Говоря же конкретней, ход вещей демонстрирует, по меньшей мере, недостаточность органической модели социума: она явно недооценивает меру свободы социальной реальности и ее способность к трансформации, ее пластичность, подвижность, переменчивость. Несостоятельной оказалась социальная ботаника славянофилов, их попытка прочтения истории на языке семян, корней и ветвей, оппозиции «растущее из семени — прививное» и т. п. Однако, на другом полюсе, социальная инженерия большевиков оказалась не более успешна; она удавалась лишь поначалу и с виду, приводя к нежеланным результатам, рождая нежданные последствия... Отсюда угадывается, какою может быть новая модель. В философском плане, органической модели отвечает эссенциальный дискурс, в котором всякий процесс есть актуализация определенных сущностей. Это — обычный, классический дискурс европейской метафизики; органицизм славянофилов отнюдь не был для философии новым словом. Однако реальные процессы русской истории с их катастрофической и непредсказуемой, резко меняющейся динамикой скорей обнаруживают примат не-эссенциальных начал — энергийных, экзистенциальных, нравственно-волевых... И можно предположить, что описание этой неэссенциальной и сверхорганической динамики требует перехода из дискурса сущности в новый для западной мысли дискурс энергии — подобно тому как это потребовалось в философской антропологии при описании мистического опыта и духовной практики[148].

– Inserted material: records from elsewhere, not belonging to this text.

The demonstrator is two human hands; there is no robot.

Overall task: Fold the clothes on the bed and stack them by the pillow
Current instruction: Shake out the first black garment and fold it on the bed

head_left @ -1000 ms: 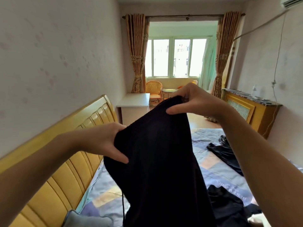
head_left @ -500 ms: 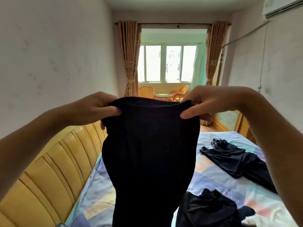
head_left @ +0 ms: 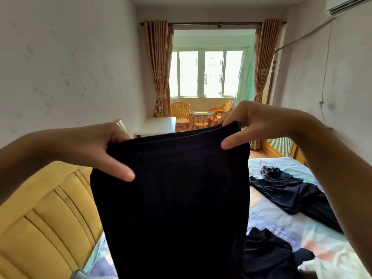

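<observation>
1. The bed (head_left: 281,224) fills the lower right of the frame. Its sheet has pale blue, pink and lilac patches, with some printed letters near the middle.
2. A yellow padded headboard (head_left: 46,222) stands along the lower left, against a pale wall with faint flower marks.
3. At the centre top there is a window (head_left: 205,73) with brown curtains (head_left: 159,67) tied at both sides and a light green curtain near the right one.
4. Under the window stand two wicker chairs (head_left: 181,111) and a small round table (head_left: 200,117) between them. A white table (head_left: 157,125) is nearer, just behind the headboard.
5. An air conditioner (head_left: 346,4) is at the upper right corner, and a thin cable hangs down the right wall.
6. The black garment (head_left: 173,208) hangs in the centre of the frame, held up in the air above the bed. Its upper hem is stretched between the two hands.
7. The left hand (head_left: 100,150) pinches the left upper corner, the thumb in front on the cloth and the other fingers behind it.
8. The right hand (head_left: 253,125) grips the right upper corner in the same way, thumb in front.
9. A second dark garment (head_left: 291,194) lies spread on the bed at the right. A crumpled dark pile (head_left: 267,256) lies at the lower right, beside something white at the edge of the frame.
</observation>
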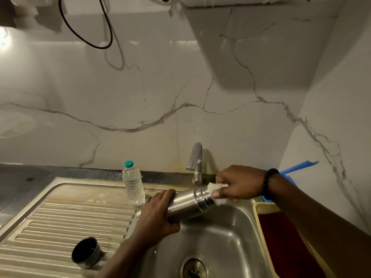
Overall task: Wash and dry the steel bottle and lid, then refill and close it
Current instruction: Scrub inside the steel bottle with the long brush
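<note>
Bottle (188,203) is lying tilted over the sink (224,237), left hand (158,215) wrapped round its base end, right hand (239,183) pinching a white scrubber (215,187) that's stuffed at the threaded mouth. Lid (85,252) sits open side up on the drainboard (60,217), well apart. Biggest risk imo: wet steel is slick, so a hard push with the scrubber could twist the bottle out of that one-hand grip and bang it into the basin. Plastic water bottle (133,184) stands just beside the left knuckles, an elbow swing might tip it
</note>
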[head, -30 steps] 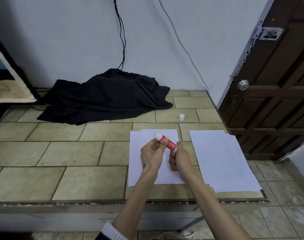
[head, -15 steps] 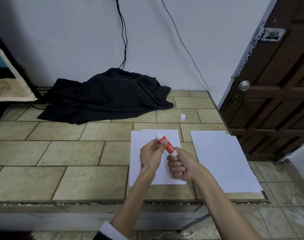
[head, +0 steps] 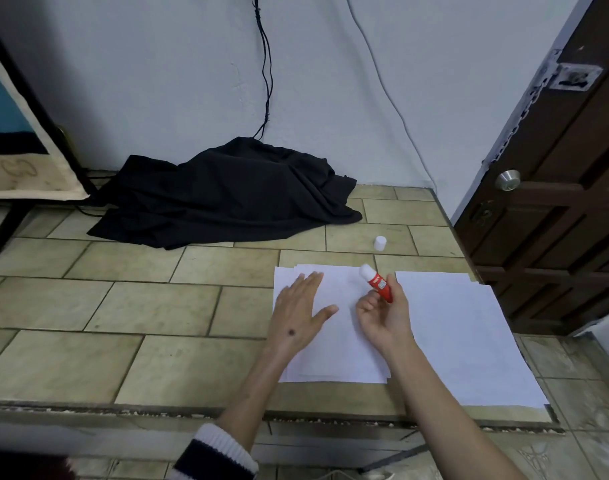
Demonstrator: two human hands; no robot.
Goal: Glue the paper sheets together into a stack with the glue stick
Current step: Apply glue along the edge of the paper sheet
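Note:
A small stack of white paper sheets (head: 337, 355) lies on the tiled counter in front of me. My left hand (head: 299, 313) rests flat on its left part, fingers straight. My right hand (head: 382, 313) grips a red glue stick (head: 377, 284) just above the stack's right side, its white glue tip pointing up and away. A second pile of white sheets (head: 462, 334) lies to the right. The glue stick's white cap (head: 379, 243) stands on the counter behind the sheets.
A crumpled black cloth (head: 223, 195) lies at the back of the tiled counter (head: 123, 306), with cables hanging down the wall above it. A dark wooden door (head: 556, 188) stands at the right. The counter's front edge runs below the sheets.
My left hand has let go of the glue stick and dropped flat onto the left stack. My right hand now holds the stick alone, slightly further right.

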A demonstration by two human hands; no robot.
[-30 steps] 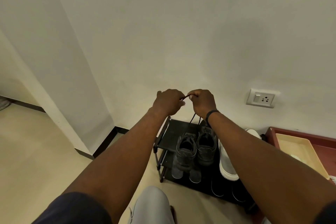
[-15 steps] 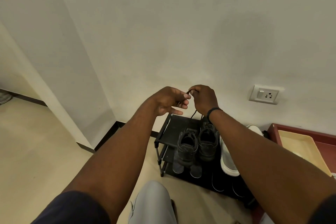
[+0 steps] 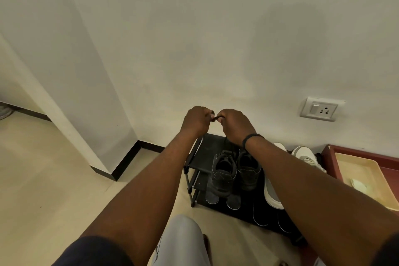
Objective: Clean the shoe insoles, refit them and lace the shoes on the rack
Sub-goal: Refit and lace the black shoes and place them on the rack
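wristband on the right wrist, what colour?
Black. The wristband shows clearly in the head view, just behind the right hand.

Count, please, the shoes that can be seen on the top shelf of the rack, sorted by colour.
Black shoes: 2 (left one, right one)
White shoes: 2 (near one, far one, behind the right arm)
Total: 4

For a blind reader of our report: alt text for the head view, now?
Both hands, left hand and right hand, pinch a dark lace raised above a pair of black shoes on a low black rack against a white wall.
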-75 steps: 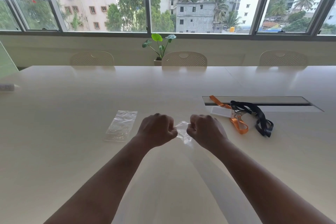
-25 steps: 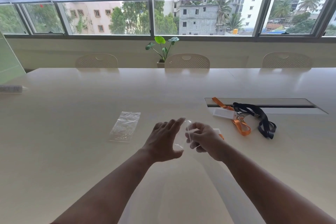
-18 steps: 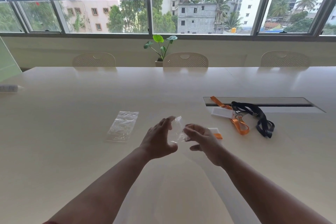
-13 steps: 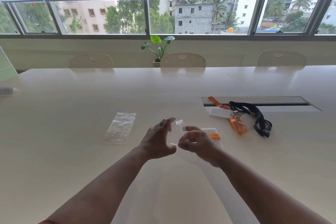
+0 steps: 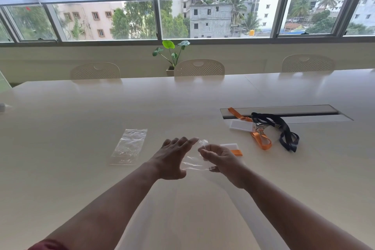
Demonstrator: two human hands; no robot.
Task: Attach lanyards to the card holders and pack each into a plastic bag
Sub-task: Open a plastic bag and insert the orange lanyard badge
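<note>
Nearest, two bare forearms reach out over the pale table [image 5: 60, 168] from its near edge. Between the hands hangs a clear bag [image 5: 193, 163], held just above the tabletop. The left hand [image 5: 172, 160] has its fingers straight and spread, lying against the bag's left side; whether the thumb presses the film I cannot tell. The right hand [image 5: 220, 158] has its fingers curled, pinching the bag's top right edge. Just behind the right hand lies a white holder [image 5: 229, 145] with an orange strap [image 5: 237, 152] on it. Left of the hands a second bag [image 5: 129, 146] lies flat. Farther right, by the cable hatch [image 5: 284, 112], are another holder [image 5: 241, 125], an orange lanyard [image 5: 259, 138] and a black lanyard [image 5: 284, 128], touching one another. At the far edge stand three chairs [image 5: 199, 68].
</note>
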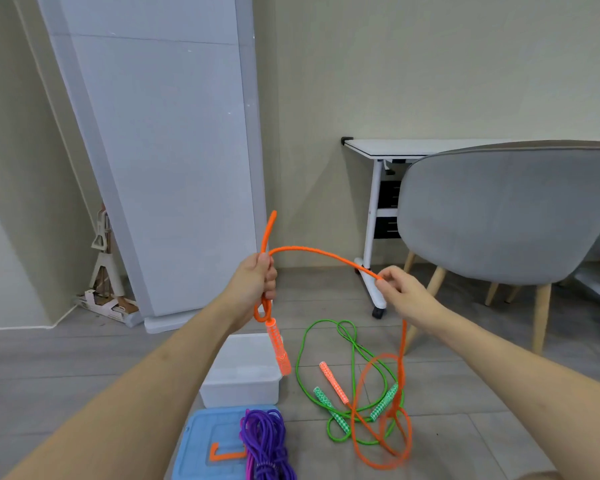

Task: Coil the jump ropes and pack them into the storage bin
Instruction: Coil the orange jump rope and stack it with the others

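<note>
With the left hand [257, 282] gripping gathered loops of the orange rope [321, 253] and the right hand [400, 289] pinching it, feed even, untwisted loops.

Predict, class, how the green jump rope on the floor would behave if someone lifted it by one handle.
The green jump rope lies in loose curves, so it would probably hang limp. Its loops cross the orange rope on the floor, so it may snag and drag that along. Its second handle would likely swing.

The grey plank floor [84, 368] carries a white bin [239, 389] and blue lid [201, 441]. Green rope [300, 368] and orange rope [368, 455] lie tangled beside them.
</note>
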Tool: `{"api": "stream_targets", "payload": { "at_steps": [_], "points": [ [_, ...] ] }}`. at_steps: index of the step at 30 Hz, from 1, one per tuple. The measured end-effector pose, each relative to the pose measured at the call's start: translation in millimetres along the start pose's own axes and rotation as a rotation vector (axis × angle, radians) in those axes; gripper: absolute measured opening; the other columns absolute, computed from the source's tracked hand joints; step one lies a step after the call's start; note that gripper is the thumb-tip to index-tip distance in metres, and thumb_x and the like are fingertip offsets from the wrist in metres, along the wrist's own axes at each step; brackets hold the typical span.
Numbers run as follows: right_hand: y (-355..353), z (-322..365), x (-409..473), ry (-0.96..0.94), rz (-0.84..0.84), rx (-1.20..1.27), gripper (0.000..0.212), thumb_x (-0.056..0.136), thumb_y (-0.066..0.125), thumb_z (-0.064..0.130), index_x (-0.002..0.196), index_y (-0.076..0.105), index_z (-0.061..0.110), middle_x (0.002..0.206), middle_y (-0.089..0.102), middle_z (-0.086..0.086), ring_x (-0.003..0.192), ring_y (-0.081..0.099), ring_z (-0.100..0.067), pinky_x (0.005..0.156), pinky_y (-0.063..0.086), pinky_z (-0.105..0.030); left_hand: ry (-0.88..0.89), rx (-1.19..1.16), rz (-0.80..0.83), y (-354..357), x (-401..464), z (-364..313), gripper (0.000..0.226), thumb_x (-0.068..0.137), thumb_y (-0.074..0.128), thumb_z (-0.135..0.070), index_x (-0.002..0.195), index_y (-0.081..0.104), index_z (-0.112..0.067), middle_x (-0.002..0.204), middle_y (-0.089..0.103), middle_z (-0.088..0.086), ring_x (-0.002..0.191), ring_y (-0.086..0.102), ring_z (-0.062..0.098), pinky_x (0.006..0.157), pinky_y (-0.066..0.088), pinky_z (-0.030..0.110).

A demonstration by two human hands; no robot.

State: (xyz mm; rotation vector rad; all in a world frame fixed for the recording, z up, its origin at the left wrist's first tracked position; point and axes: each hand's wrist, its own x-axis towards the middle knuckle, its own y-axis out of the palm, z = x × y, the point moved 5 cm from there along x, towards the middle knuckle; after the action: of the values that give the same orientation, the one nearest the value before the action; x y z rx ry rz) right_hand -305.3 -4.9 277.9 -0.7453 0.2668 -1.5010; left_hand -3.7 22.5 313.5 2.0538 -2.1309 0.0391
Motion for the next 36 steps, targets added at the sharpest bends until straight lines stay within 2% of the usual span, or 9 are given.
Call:
{"api": "stream_targets", "payload": {
  "at_steps": [3,7,10,12,14,19,26,31,36],
  "points": [
    [0,13,3,-0.014,-0.077,0.119,0.011,0.103,0.056,0.018,0.094,0.054,0.013,0.065,0.045,-0.004,0.06,0.038,-0.014,0.055,0.033,-0.026,0.013,0.044,0.021,8,-1,5,0.028,0.111,0.028,-0.02,0.087,0.042,-0.016,0.069,0.042,-0.001,0.05,0.03,0.009,0.052,0.032,0.024],
    [5,35,0,-0.072,-0.073,0.211,0.013,0.1,0.063,0.016,0.09,0.061,0.008,0.07,0.058,-0.003,0.056,0.046,-0.003,0.056,0.037,-0.014,0.028,0.078,0.053,22,-1,9,0.02,0.11,0.03,-0.016,0.093,0.041,-0.014,0.072,0.046,0.001,0.053,0.034,0.01,0.054,0.032,0.025],
    [11,44,1,-0.091,-0.1,0.25,0.009,0.096,0.068,0.017,0.088,0.071,0.015,0.075,0.065,0.002,0.062,0.049,-0.003,0.063,0.041,-0.022,0.055,0.129,0.054,31,-2,10,0.015,0.109,0.033,-0.017,0.097,0.041,-0.013,0.072,0.047,0.001,0.055,0.037,0.011,0.054,0.035,0.023],
    [16,49,1,-0.111,-0.124,0.251,0.01,0.097,0.067,0.014,0.093,0.076,0.018,0.072,0.066,0.013,0.064,0.051,-0.001,0.066,0.042,-0.022,0.067,0.151,0.059,37,-3,12,0.015,0.108,0.034,-0.017,0.099,0.044,-0.013,0.072,0.049,0.0,0.057,0.04,0.011,0.055,0.038,0.023],
    [19,58,0,-0.133,-0.134,0.252,0.017,0.098,0.064,0.009,0.1,0.078,0.018,0.065,0.06,0.018,0.06,0.05,-0.002,0.062,0.038,-0.017,0.073,0.161,0.058,42,-4,14,0.018,0.109,0.033,-0.017,0.101,0.048,-0.014,0.073,0.048,0.0,0.058,0.04,0.01,0.057,0.039,0.023],
    [33,76,-6,-0.171,-0.072,0.326,0.027,0.098,0.063,0.007,0.119,0.076,0.019,0.082,0.06,0.005,0.059,0.051,0.001,0.062,0.038,-0.014,0.08,0.159,0.0,50,-4,13,0.025,0.109,0.031,-0.016,0.106,0.055,-0.016,0.073,0.044,-0.001,0.059,0.038,0.01,0.056,0.039,0.02],
    [45,88,-12,-0.249,-0.056,0.217,0.032,0.099,0.063,0.008,0.128,0.072,0.02,0.091,0.06,-0.009,0.079,0.054,-0.006,0.076,0.042,-0.019,0.125,0.156,-0.031,53,-9,10,0.022,0.107,0.039,-0.011,0.108,0.06,-0.011,0.078,0.059,0.003,0.061,0.046,0.011,0.058,0.042,0.02],
    [46,94,-16,-0.274,-0.139,0.191,0.031,0.097,0.066,0.008,0.125,0.073,0.02,0.081,0.054,0.008,0.068,0.049,0.002,0.069,0.039,-0.011,0.1,0.107,-0.075,53,-9,12,0.019,0.106,0.044,-0.014,0.105,0.063,-0.012,0.086,0.069,0.005,0.069,0.056,0.013,0.069,0.047,0.029],
    [49,100,-19,-0.284,-0.17,0.121,0.031,0.095,0.068,0.009,0.121,0.076,0.024,0.084,0.059,0.007,0.07,0.053,0.0,0.069,0.039,-0.011,0.085,0.002,-0.065,58,-12,11,0.022,0.106,0.045,-0.015,0.101,0.067,-0.014,0.09,0.074,0.002,0.082,0.069,0.016,0.073,0.048,0.028]
  ]
}}
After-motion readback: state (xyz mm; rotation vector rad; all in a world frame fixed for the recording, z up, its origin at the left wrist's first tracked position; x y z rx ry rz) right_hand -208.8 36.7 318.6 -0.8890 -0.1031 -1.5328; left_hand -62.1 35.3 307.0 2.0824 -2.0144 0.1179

В своей исторической эволюции славянофильство, однако, двигалось не к преодолению органицизма, а к его усилению и огрублению. Направляемые «социальной ботаникой», этнокультурные концепции славянофилов уже несли в себе зачатки будущей морфологической и органицистской теории культурно-исторических типов, развитой почвенниками 50-х годов, а затем Н. Я. Данилевским (в книге «Россия и Европа», 1869) и другими поздними славянофилами. Хомяков, в частности, уже говорил о «типе, который скрывается в самом корне народного бытия»[149]. Нашедшая продолжение в писаниях Шпенглера, в учениях русских евразийцев и Льва Гумилева (1912-1997), в геополитических доктринах, эта теория сохраняет популярность и ныне, в постсоветской России.
Но у самого Хомякова линия развития его творчества, идущая от славянофильского этапа к учению о соборности и Церкви, вела в ином, противоположном направлении.